In bocca si dimostra molto minerale e con una freschezza tipica dei vini di montagna; denota una sensazione gustativa quasi aristocratica dove a tratti ti mette di fronte ad un’ algida soggezione e ad una certa amarezza ( che fa affiorare certi ricordi) ma che è ben controllata con precisione dalla lenta pressatura a cui è stato sottoposto questo Mondeuse Blanc.

Finale con una buona persistenza aromatica.

Un vino, ottenuto da un vitigno raro che lascia il segno, quantomeno nell’essere ricordato per le sue peculiarità gusto-olfattive.
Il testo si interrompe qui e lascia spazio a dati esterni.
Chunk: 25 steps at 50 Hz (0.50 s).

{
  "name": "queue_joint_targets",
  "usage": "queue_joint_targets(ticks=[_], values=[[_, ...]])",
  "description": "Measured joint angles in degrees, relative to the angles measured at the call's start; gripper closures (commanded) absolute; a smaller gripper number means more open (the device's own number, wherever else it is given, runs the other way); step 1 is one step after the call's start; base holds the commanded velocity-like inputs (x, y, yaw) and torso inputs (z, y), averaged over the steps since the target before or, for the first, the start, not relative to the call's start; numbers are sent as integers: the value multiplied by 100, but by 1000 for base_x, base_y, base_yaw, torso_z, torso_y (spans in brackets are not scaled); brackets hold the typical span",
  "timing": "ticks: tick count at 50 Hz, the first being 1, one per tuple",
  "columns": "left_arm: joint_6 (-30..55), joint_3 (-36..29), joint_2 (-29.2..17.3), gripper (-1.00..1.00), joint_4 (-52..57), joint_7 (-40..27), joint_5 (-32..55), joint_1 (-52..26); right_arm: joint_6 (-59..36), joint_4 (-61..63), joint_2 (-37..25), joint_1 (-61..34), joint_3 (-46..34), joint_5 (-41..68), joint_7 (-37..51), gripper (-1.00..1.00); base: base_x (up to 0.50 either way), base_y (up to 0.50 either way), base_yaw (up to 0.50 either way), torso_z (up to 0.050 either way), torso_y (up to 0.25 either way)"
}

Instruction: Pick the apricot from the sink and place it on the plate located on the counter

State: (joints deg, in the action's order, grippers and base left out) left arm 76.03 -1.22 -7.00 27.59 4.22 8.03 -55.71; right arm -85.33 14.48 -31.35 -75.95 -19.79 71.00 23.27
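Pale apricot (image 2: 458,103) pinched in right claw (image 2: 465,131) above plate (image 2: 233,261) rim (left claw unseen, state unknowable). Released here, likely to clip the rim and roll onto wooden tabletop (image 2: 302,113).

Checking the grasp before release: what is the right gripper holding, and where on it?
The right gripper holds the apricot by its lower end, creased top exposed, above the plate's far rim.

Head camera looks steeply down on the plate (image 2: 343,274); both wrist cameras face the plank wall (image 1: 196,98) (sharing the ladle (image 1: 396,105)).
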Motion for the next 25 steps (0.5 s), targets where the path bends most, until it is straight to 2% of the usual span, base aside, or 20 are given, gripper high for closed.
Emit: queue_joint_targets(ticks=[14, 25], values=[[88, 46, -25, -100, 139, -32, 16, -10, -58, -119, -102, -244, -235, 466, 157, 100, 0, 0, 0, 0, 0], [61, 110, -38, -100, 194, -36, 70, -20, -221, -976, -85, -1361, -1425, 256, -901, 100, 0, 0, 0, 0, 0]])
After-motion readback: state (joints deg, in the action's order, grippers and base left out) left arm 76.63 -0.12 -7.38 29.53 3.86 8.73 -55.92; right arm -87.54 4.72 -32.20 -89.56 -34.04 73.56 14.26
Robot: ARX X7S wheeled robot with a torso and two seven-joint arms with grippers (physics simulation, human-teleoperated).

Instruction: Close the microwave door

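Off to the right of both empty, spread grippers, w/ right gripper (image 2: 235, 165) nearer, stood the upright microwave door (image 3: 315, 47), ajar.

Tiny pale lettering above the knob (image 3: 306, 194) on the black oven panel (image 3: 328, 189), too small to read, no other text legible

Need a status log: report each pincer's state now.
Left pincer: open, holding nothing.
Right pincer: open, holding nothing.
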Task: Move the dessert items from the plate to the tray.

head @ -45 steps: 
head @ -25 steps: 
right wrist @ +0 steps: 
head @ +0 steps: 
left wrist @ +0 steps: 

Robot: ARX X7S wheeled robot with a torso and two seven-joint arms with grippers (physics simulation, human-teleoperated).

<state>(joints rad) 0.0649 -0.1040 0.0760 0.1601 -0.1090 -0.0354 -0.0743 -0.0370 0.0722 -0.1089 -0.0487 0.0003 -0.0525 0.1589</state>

Bravo il Trosset che mi ha saputo regalare un’esperienza di degustazione davvero interessante. 

Mentre sorseggio un po’ malinconicamente questo insolito bianco, i pensieri prendono corpo ed aumentano d’intensità come una valanga che piano piano si ingrossa e scende a valle e rifletto al caso che ha voluto che iniziassi questo mio percorso di recensioni nel 2024 ascoltando una delle più belle canzoni dei Rolling Stones, vale a dire Let it Loose, non pensando in quel momento che mai titolo fosse così premonitore….lascia andare!!

Ci si risente nel 2025…..e non dico altro.